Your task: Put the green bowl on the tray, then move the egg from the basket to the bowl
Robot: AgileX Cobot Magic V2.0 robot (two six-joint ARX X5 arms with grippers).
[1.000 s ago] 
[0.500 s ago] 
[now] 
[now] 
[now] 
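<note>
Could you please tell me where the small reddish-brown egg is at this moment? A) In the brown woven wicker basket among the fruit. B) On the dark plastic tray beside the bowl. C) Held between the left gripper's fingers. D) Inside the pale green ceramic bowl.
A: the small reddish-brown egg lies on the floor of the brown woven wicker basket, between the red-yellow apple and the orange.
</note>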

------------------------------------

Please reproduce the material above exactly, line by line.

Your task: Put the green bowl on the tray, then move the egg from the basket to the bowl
Robot: AgileX Cobot Magic V2.0 robot (two six-joint ARX X5 arms with grippers).
[1.000 s ago] 
[0.500 s ago] 
[now] 
[now] 
[now] 
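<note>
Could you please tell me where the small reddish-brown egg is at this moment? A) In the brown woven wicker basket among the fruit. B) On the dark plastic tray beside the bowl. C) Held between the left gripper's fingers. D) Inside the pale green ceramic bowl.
A: the small reddish-brown egg lies on the floor of the brown woven wicker basket, between the red-yellow apple and the orange.
</note>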

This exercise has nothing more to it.